[Aim of the exercise]:
Across the records, find how many lines include the string "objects" and answer with only the figure.

Collected data entries

[Start of Attachment]

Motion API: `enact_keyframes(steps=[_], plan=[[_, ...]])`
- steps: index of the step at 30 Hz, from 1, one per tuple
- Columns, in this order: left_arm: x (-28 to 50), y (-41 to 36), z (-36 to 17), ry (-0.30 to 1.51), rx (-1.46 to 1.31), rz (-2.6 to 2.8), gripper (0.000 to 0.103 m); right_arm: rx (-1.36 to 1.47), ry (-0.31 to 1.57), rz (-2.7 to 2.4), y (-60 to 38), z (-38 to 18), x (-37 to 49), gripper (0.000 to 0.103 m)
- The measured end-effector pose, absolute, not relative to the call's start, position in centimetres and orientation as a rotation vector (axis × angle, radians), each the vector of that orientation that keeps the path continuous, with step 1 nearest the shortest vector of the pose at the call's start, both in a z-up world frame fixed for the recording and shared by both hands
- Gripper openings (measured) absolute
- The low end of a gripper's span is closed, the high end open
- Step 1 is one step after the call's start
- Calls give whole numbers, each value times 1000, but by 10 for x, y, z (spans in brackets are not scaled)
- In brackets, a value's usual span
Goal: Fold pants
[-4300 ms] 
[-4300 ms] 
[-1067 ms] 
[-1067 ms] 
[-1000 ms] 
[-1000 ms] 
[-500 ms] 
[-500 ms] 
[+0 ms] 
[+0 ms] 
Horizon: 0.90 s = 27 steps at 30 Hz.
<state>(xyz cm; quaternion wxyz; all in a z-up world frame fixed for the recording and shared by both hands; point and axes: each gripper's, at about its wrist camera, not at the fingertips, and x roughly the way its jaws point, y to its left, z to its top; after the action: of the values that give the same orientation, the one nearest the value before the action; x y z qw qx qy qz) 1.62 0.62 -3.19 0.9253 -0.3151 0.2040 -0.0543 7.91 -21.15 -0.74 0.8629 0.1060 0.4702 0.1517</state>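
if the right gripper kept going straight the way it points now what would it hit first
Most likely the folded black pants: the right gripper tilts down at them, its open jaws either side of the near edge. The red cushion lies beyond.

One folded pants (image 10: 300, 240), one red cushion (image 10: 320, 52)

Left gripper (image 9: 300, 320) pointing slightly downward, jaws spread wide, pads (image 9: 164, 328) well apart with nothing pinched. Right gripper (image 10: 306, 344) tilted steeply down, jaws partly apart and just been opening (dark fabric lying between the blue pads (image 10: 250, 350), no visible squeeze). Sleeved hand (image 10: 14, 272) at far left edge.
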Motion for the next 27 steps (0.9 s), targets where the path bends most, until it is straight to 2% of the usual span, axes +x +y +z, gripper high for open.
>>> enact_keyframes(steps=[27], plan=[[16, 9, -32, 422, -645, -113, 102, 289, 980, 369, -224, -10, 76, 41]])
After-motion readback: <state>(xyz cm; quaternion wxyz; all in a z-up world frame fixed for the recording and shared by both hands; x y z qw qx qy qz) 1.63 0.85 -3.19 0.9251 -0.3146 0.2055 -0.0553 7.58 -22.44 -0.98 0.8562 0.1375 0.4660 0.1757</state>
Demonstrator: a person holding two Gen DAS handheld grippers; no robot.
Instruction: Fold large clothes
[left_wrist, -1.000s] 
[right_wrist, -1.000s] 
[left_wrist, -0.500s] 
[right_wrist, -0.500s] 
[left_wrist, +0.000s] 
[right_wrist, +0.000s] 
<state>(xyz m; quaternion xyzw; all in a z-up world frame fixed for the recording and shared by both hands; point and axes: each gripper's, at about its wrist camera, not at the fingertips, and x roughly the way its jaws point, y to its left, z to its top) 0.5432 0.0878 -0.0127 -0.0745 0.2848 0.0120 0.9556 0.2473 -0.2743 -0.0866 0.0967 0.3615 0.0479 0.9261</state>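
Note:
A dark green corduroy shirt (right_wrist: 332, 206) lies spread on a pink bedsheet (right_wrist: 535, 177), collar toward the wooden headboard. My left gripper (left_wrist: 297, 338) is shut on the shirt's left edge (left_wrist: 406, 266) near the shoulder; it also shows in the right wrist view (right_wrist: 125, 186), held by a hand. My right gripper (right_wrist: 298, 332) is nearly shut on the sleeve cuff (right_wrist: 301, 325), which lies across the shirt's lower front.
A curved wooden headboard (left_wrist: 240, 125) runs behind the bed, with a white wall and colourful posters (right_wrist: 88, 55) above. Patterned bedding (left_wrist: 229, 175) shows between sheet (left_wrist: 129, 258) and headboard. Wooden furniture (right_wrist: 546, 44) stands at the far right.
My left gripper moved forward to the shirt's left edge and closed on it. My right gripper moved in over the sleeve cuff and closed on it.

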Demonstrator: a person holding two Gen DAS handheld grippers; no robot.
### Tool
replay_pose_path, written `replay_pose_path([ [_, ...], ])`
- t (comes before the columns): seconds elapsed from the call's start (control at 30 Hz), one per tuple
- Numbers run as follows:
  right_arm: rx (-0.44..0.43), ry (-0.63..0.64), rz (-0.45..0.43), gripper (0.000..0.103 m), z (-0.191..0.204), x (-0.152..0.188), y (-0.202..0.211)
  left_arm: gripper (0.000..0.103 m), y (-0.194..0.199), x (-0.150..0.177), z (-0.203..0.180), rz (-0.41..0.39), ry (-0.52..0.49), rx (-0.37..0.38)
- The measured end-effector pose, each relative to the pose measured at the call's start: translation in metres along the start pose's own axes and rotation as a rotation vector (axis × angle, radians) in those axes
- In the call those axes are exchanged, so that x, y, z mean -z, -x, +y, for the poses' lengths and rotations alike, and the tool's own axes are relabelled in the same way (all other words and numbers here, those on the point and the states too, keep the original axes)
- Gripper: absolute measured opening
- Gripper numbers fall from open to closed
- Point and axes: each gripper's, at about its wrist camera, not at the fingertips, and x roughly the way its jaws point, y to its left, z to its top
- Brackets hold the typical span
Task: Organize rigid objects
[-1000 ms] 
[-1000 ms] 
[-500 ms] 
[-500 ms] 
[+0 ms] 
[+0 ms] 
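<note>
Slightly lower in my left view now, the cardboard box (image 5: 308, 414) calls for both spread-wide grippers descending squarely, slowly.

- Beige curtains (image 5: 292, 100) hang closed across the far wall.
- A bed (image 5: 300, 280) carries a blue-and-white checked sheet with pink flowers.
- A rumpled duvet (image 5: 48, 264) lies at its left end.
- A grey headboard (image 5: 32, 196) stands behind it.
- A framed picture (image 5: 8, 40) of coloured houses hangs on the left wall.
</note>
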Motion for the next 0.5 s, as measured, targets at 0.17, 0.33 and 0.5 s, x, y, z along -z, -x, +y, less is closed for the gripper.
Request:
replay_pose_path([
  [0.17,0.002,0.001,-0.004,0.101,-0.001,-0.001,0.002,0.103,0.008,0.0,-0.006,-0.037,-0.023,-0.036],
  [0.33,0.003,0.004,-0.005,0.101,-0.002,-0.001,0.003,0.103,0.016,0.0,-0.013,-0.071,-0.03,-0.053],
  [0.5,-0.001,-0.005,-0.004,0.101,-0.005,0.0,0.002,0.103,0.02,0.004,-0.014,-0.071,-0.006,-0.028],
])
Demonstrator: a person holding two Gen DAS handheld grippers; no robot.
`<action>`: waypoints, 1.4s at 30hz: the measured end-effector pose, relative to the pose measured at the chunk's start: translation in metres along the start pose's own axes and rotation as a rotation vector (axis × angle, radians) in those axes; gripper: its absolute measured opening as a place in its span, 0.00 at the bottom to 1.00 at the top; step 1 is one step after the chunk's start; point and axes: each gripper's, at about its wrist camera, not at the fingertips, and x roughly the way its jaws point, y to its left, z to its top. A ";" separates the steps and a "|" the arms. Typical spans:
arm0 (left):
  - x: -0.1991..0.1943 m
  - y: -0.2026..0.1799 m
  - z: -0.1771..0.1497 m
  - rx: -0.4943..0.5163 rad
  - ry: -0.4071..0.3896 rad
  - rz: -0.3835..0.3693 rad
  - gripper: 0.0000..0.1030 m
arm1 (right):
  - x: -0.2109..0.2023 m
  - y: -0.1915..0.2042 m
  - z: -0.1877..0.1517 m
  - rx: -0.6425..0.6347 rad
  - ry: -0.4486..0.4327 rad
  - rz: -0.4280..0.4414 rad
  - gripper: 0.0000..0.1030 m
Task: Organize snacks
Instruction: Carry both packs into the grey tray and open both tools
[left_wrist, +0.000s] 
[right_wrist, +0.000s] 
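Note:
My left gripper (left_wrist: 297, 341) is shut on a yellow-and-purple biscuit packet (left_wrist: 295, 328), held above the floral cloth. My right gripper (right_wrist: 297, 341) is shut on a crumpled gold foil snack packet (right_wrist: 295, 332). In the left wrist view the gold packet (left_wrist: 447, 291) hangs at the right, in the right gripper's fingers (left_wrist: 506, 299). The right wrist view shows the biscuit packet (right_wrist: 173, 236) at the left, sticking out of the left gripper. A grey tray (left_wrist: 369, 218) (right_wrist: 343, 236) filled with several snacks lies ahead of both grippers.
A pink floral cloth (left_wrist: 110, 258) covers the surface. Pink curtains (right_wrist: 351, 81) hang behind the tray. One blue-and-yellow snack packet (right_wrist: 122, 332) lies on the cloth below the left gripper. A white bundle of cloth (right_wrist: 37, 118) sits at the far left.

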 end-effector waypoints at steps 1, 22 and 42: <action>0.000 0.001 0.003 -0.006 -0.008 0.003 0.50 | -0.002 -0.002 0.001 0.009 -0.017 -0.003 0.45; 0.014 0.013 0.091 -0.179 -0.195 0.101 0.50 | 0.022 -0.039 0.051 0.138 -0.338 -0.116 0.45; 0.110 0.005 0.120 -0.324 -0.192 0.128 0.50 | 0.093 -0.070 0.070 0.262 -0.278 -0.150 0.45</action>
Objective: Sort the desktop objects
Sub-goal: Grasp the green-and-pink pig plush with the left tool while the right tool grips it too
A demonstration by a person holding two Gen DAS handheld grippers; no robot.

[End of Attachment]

[Exercise result]:
2